Borrus and others compare virtual-only meetings to the practice of holding shareholder meetings in far-flung places or at odd times. Research by New York University in 2014 showed that companies who held meetings in remote locations often experienced sub-par performance in the following year, indicating that they wanted their meetings to remain low-profile when they were harboring negative developments that hadn’t yet reached the public.

But David Yermack, one of the NYU professors who carried out the research, said it is still too early to tell what impact virtual-only shareholder meetings may have. Although the number of such meetings has grown, it is still a small minority of companies that hold them, he said.

“I think that, in fairness, we need to wait a few more years until enough data is generated to evaluate the pros and cons of online meetings,” Yermack said.
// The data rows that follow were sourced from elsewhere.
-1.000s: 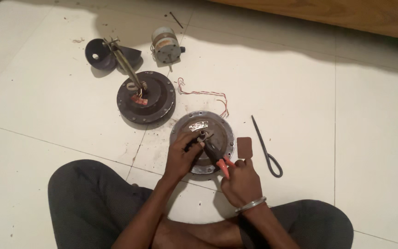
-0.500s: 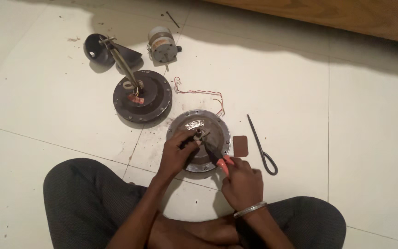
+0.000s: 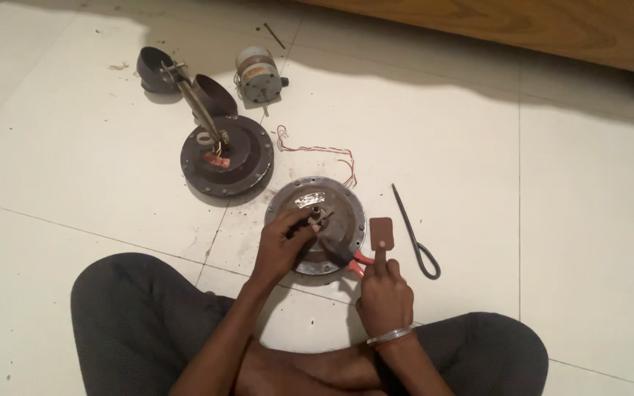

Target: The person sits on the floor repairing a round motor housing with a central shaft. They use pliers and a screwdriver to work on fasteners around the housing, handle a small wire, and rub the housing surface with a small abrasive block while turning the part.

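I am sitting on the white floor (image 3: 552, 183) with my legs crossed. My left hand (image 3: 282, 246) rests on the round metal cover (image 3: 332, 198) that lies flat on the floor right in front of my knees. The fingers (image 3: 299, 224) of that hand are curled shut on a small dark part at the middle of the cover, but I cannot tell what the part is. My right hand (image 3: 384, 293) is closed around the red handles of the pliers (image 3: 357, 260), and the dark tip of the pliers lies over the near edge of the cover. A small brown flat piece (image 3: 381, 233) sits just past my right fingers, beside the cover. A thin black bent rod (image 3: 414, 235) lies on the floor near it, to the right. Thin red wires (image 3: 310, 150) run from the cover toward a second round metal part (image 3: 227, 155) with a rod sticking up. A small motor (image 3: 258, 73) and a dark cup (image 3: 154, 70) lie farther away
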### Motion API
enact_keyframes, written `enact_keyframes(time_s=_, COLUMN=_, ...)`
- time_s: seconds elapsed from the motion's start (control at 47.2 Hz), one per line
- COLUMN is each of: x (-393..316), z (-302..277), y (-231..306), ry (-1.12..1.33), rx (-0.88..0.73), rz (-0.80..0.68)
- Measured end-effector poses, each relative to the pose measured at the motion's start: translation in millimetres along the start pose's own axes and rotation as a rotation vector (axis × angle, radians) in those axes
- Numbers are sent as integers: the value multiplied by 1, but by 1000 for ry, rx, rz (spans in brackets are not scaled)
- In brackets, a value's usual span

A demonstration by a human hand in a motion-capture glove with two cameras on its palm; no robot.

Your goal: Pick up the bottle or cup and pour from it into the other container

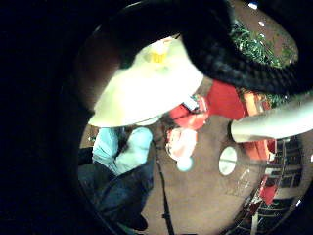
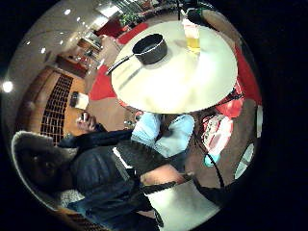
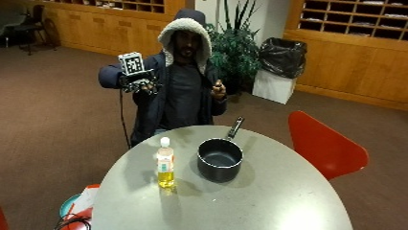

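A capped bottle (image 3: 165,167), part full of yellow liquid, stands beside a dark saucepan (image 3: 220,159) on the table (image 3: 274,201); the raised grip (image 3: 141,84) holds nothing, fingers relaxed.

1. a person sits behind a round bench (image 3: 267,201), right hand (image 3: 141,85) raised beside the shoulder, well above the bench, holding nothing.
2. a bottle (image 3: 165,164) with yellow liquid stands upright on the bench.
3. a dark pan (image 3: 220,159) sits just beside it, handle toward the person.
4. a red chair (image 3: 322,143) stands beside the bench.
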State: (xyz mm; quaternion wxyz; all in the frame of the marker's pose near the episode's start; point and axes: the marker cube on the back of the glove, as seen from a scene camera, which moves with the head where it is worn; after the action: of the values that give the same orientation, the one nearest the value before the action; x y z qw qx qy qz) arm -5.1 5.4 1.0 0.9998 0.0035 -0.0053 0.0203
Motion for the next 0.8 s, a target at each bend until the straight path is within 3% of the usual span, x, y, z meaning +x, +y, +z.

He did say that companies’ motivations may be to keep a low profile, but he also pointed to the advent of virtual quarterly-earnings announcements, and said that replacing in-person conferences with phone and video conferences has actually boosted participation.

Alternatives to e-voting

Betting that the trend will keep moving forward, Broadridge recently invested in blockchain technology, which it says could be implemented to make voting at virtual meetings more secure.

At the same time, alternatives to Broadridge are in the works, although they haven’t yet emerged fully into the space.

Several local regulatory institutions around the world have developed their own local systems for shareholder e-voting and virtual meetings, including the Israel Securities Authority and Russia’s National Settlement Depository.

In another low-profile, but potentially significant development, Nasdaq is currently testing an e-voting system based on blockchain technology on its affiliate Tallinn Stock Exchange in Estonia.

While it remains skeptical of virtual-only meetings, the Council of Institutional Investors said it welcomes more secure and user-friendly voting systems, as well as adding virtual elements to in-person meetings, as Berkshire Hathaway did.  The council also stressed a need to refine regulations for how technology is used to facilitate shareholder communications.

“There are no real best practices for these uses of technology,” Borrus said. “There’s no real rules of the road yet.”